Sunday, June 14, 2020

New Poetry by Barbara De Franceschi

I Ask Florence Nightingale 

about the pandemic,
whether her stats would add up
in this modern day surge.
She is more concerned with comfort,
numbers and models 
fascinate her brain in the midnight hours
without surpassing the need to heal.

She explains her rebellion,
the call to a vocation
unfashionable at the time,
how marriage was considered and forsaken,
a wisp of regret flavours her tone.
I want to create a backstory:
bumpy kisses in a horse drawn cart,
bodies pressed together in a doorway
as a thunderstorm steams their blood.
Was there a tearful refusal?
Did her passion for remedies 
replace her carnal needs? 
I decide not to tamper with history
lest the agony of decision is revived.

She considers the flush of a toilet 
an exciting distraction, 
hand sanitisers a gift from God,
recalls the grief of septic wounds in wartime,
how applied hygiene could have saved 
many young lives.

She adjusts her mask, 
checks the protective gear, 
still hungry for the destiny that disables fear.

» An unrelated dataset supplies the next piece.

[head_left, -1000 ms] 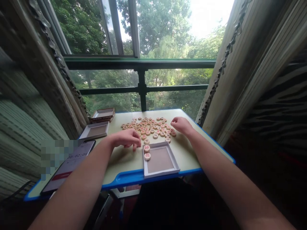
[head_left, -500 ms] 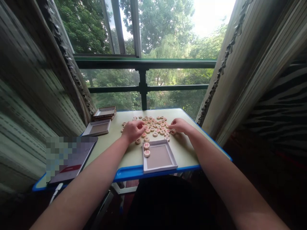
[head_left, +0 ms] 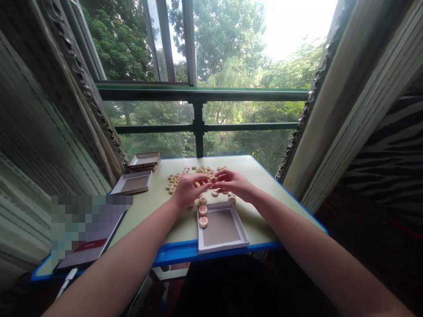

- © Barbara De Franceschi 2020

Barbara De Franceschi resides in the outback town of Broken Hill. Besides three collections of poetry her work has appeared in over 180 anthologies, newspapers and journals Australia wide, on-line and in other countries. As part of the Art in Health programme Barbara has served as artist-in-residence for the University Department of Rural Health.